== EXERCISE ==
Everything from the line with "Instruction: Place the" to the line with "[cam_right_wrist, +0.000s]" in the listing below, both lines included, needs to be copied exactly, apart from the pictures.

== RECORDS SUPPLIED ==
═══

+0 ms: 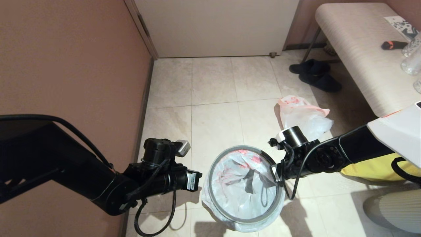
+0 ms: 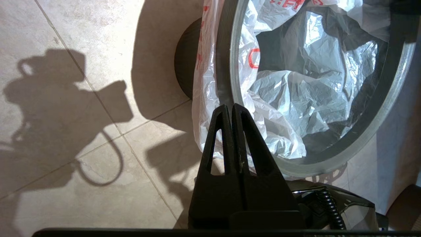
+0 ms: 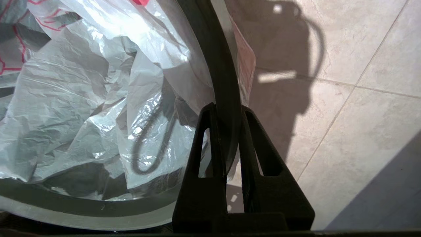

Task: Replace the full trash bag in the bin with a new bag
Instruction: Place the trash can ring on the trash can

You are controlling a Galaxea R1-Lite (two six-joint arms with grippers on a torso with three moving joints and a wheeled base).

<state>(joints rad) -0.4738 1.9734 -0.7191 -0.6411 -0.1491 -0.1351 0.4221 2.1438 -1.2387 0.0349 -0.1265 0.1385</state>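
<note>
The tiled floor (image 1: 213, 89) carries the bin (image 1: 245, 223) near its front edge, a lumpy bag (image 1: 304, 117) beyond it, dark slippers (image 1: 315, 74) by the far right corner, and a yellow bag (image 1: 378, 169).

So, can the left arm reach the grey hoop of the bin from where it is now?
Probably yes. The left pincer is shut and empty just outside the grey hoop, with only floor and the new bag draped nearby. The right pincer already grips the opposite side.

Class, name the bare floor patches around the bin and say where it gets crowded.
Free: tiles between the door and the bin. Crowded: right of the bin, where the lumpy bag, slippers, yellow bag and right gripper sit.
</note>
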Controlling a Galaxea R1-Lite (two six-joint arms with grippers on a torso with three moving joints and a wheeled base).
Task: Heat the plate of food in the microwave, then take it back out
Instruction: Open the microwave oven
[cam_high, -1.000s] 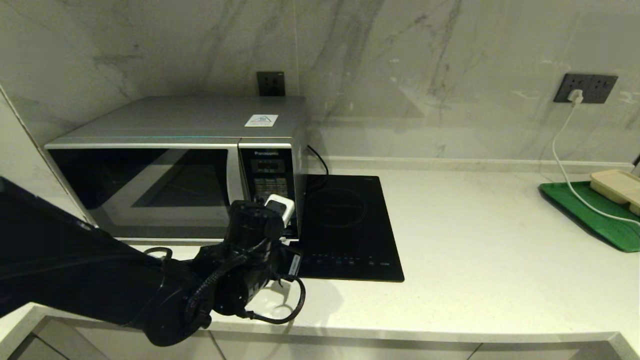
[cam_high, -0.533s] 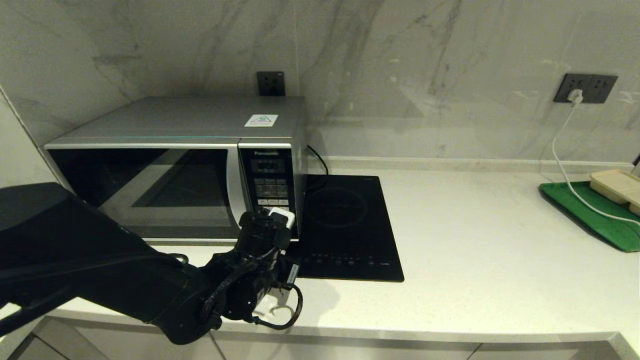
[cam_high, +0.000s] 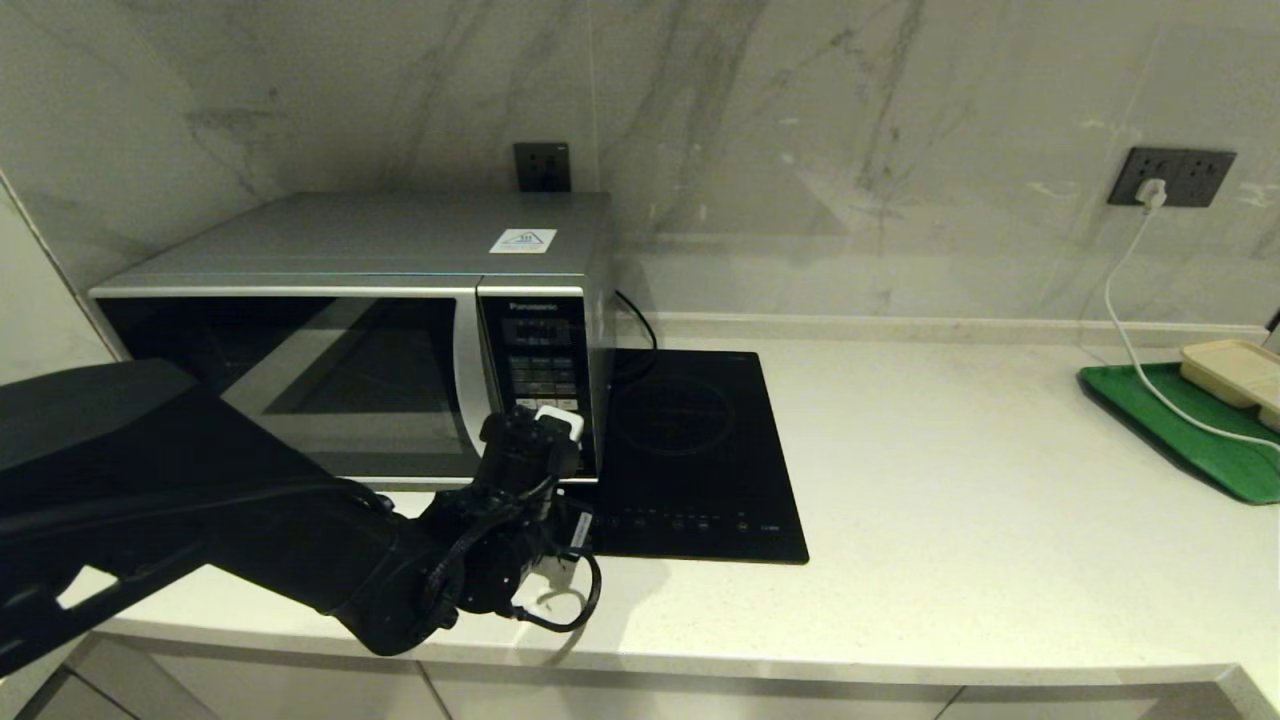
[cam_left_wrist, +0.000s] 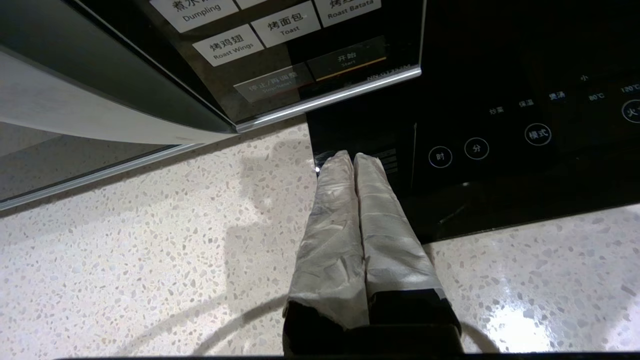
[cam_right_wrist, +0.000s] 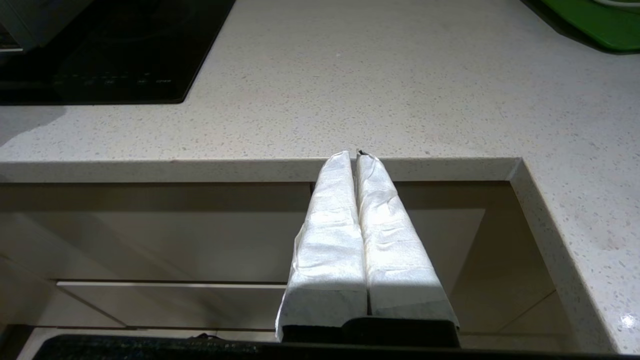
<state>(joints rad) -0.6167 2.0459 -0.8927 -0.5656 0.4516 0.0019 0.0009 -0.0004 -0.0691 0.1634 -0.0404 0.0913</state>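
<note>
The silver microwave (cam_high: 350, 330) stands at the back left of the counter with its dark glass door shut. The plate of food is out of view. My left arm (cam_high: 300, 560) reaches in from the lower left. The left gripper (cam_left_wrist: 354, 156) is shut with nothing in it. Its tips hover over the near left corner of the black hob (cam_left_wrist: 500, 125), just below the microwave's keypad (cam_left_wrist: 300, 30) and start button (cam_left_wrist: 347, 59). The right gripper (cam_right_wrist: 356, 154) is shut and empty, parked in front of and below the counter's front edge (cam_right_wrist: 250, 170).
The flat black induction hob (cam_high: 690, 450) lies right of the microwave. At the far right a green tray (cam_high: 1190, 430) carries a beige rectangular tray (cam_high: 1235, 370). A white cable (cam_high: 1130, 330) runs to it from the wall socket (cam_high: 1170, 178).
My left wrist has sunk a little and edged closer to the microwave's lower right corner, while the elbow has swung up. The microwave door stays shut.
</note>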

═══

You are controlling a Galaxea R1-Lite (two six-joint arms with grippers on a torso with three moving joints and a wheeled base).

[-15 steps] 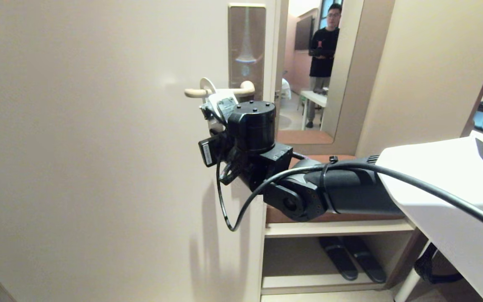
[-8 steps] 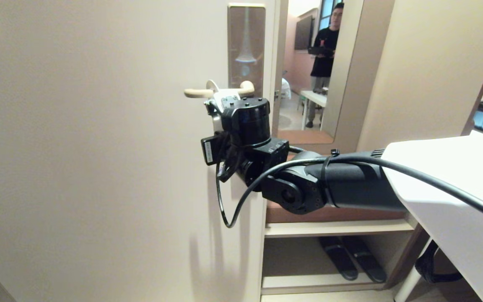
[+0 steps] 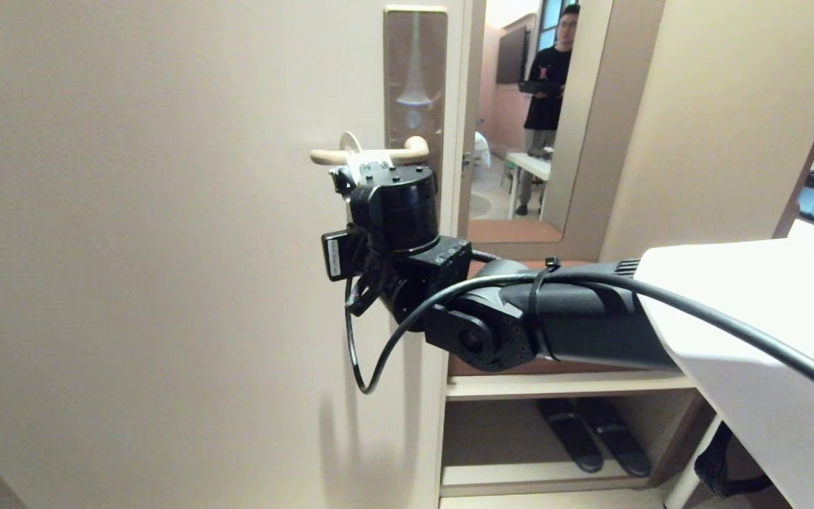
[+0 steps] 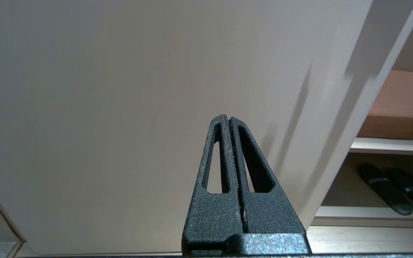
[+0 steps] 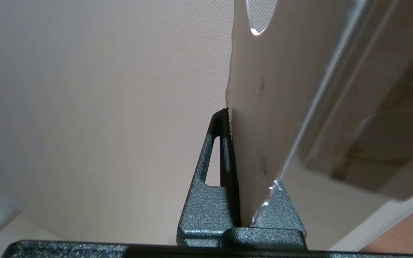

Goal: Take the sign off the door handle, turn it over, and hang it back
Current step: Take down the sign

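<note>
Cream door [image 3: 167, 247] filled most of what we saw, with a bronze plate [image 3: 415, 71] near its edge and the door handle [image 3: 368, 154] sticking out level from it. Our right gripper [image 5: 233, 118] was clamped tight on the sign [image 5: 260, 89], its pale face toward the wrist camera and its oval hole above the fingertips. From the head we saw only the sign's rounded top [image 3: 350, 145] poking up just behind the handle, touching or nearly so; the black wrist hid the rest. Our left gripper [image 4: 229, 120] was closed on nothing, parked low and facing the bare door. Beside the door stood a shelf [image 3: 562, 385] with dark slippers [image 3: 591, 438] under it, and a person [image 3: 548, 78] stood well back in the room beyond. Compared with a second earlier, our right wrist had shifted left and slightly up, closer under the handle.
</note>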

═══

== EXERCISE SOLUTION ==
Instruction: Place the trash can ring on the trash can

You are controlling a Galaxea R1-Lite (two six-joint arms with grippers on a torso with three moving joints and a wheeled base).

<state>(joints rad) -0.4738 1.9734 -0.7191 -0.6411 -0.1491 -0.1351 0.4221 2.1438 -1.2387 0.0349 -0.1265 0.1385</state>
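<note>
The tiled floor (image 1: 213, 89) carries the bin (image 1: 245, 223) near its front edge, a lumpy bag (image 1: 304, 117) beyond it, dark slippers (image 1: 315, 74) by the far right corner, and a yellow bag (image 1: 378, 169).

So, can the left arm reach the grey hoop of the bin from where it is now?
Probably yes. The left pincer is shut and empty just outside the grey hoop, with only floor and the new bag draped nearby. The right pincer already grips the opposite side.

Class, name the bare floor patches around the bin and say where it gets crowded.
Free: tiles between the door and the bin. Crowded: right of the bin, where the lumpy bag, slippers, yellow bag and right gripper sit.
</note>
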Controlling a Galaxea R1-Lite (two six-joint arms with grippers on a torso with three moving joints and a wheeled base).
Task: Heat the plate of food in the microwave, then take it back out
Instruction: Open the microwave oven
[cam_high, -1.000s] 
[cam_high, -0.533s] 
[cam_high, +0.000s] 
[cam_left_wrist, +0.000s] 
[cam_right_wrist, +0.000s] 

Reply complete, and nothing else is required.